Matt Koranda: Just a quick one to start. Ed, you mentioned some assortment issues that may have caused some challenges inside the quarter aside from just the weather and kind of the general macro weakness. Can you just elaborate on that?

Edmond Thomas: Sure. And nothing — no major category or — no major category did we see any major assortment issues. There’s always some. But I think most of the challenge was due to seasonal categories not performing as well as they normally would like shorts and swim primarily because of weather.

Matt Koranda: Okay. Got it. And then just on the second quarter revenue guide, maybe you can just unpack that a bit in terms of the low end, high end for us. It looks like the low end probably assumes that sort of the May comp just kind of hold steady through the rest of the quarter. Maybe you could just elaborate on sort of how to think about what’s embedded on the low end versus the high end of the second quarter revenue guide?

Michael Henry: Sure, Matt. So on the low end, really is based on the average of the last several years, excluding the 2020 pandemic year. Looking at the last five to six years average history of Q1 to Q2 build, Q2 is always larger than Q1, that average of that five- to six-year period would get you to the low end. The high end is looking at May as a percentage of Q2. It’s usually right around 25%, slightly over 25%. Again, looking at the last five, six years, cumulative average of May as a percentage of Q2, that would get you to the high end of the range, and we’re sitting in between those two numbers as we speak. So I felt like that was a very reasonable range based on documented history of how our business has performed across environments over the years. So that’s how you get to either end.

Matt Koranda: Got you. And then maybe you could talk about the sort of what you’re seeing in the latest comp from May just in terms of traffic versus ticket? And if you could just kind of unpack some of the trends that you’re seeing there, that would be helpful.

Michael Henry: Sure. So traffic has been consistent. Overall, traffic was down 12% in Q1, and it was down 12% in May. It’s really all transactions, which, to me, speaks to an overall environmental type of issue. Transactions were down 17.5% in Q1 and they’ve been down almost 15% in May. So consistent there. Our average sale really hasn’t moved that much. It’s been plus or minus less than 3%. In Q1, it was down less than 3%. And in May, it was actually back up 2.5%. So the people that are buying seem to be buying a consistent amount in terms of average transaction value. Conversion has moved just a few percentage points. It was down 6% in Q1 and is down 2.7% in May. It really is traffic and transactions that are the double-digit movement. Everything else is what I’d call fairly consistent.

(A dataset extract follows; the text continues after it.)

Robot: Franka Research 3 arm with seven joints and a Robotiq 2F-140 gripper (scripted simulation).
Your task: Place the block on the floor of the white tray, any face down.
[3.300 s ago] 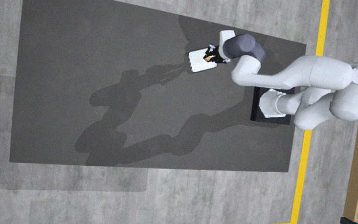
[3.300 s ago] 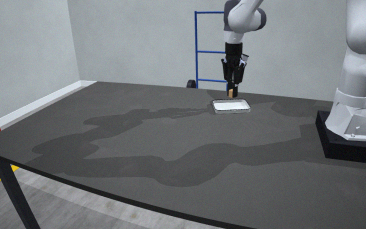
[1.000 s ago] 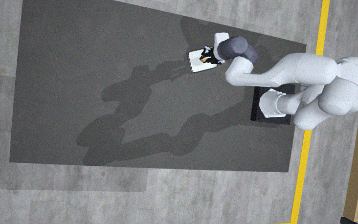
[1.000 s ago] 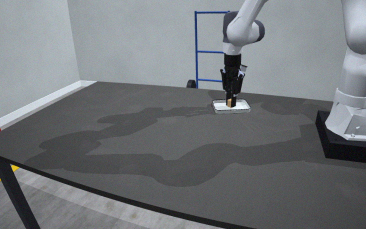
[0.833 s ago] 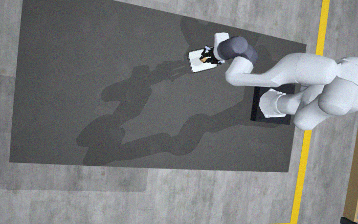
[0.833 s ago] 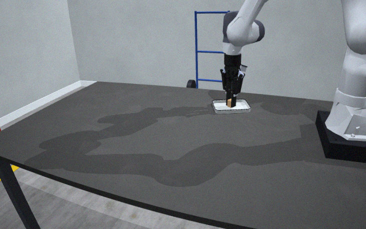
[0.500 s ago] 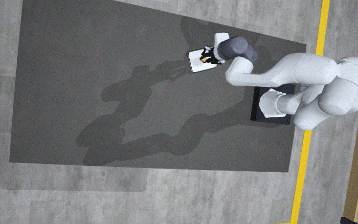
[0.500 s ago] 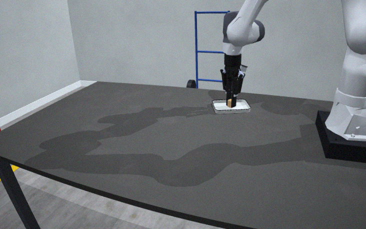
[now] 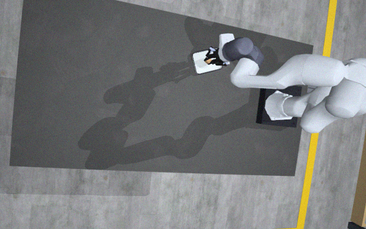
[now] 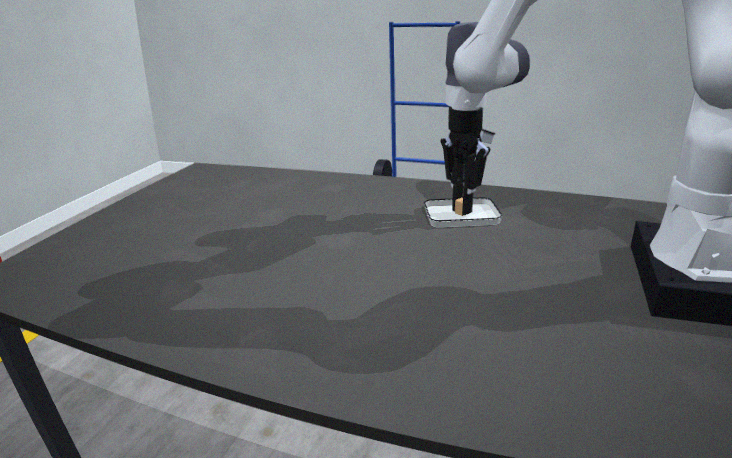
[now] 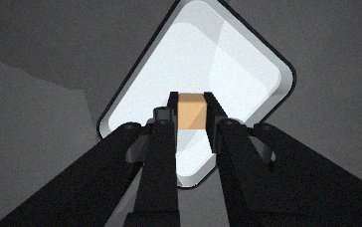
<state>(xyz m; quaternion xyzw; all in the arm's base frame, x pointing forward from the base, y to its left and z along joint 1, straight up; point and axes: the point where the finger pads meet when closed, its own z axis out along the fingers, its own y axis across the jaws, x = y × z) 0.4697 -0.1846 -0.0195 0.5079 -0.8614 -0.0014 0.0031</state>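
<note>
My gripper (image 11: pixel 190 105) is shut on a small tan block (image 11: pixel 191 111), held between the black fingertips. The block hangs low inside the white tray (image 11: pixel 199 85), close to its floor; whether it touches the floor I cannot tell. In the exterior view the gripper (image 10: pixel 463 202) points straight down into the tray (image 10: pixel 465 216) with the block (image 10: pixel 458 205) at its tips. In the top view the tray (image 9: pixel 205 63) lies at the far side of the dark table, and the block (image 9: pixel 207 61) shows under the gripper (image 9: pixel 211 58).
The robot base (image 10: pixel 685 270) stands on a black plinth at the table's right side. A blue hand truck (image 10: pixel 410 97) stands behind the table's far edge. A yellow floor line (image 9: pixel 313 135) runs beside the table.
</note>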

Matt Koranda: Okay. Fair enough. And then just maybe on the product margin. Could you just talk about trends there that did take a bit of a step down. I wanted to see how we should think about that number going forward, just given the overall promotional environment that we’re dealing with.

Michael Henry: Yes. As always, when we look at what the sales trends tell us where the business is headed. We contemplate what we think we might need to make sure we keep inventory in a healthy position and not let ourselves get over inventoried with too much seasonal risk as we move forward. So the first quarter was obviously a struggle very clearly during February and March. Each of February and March were down 20% plus. And then April was down 11.4%. May is also consistent with that. So we have an 8-week trend rate here that has been a little bit below 11% negative comp. And if that is going to continue, we have contemplated taking certain actions that we’ll need to take to keep our inventory fresh, allow for newness to keep getting delivered.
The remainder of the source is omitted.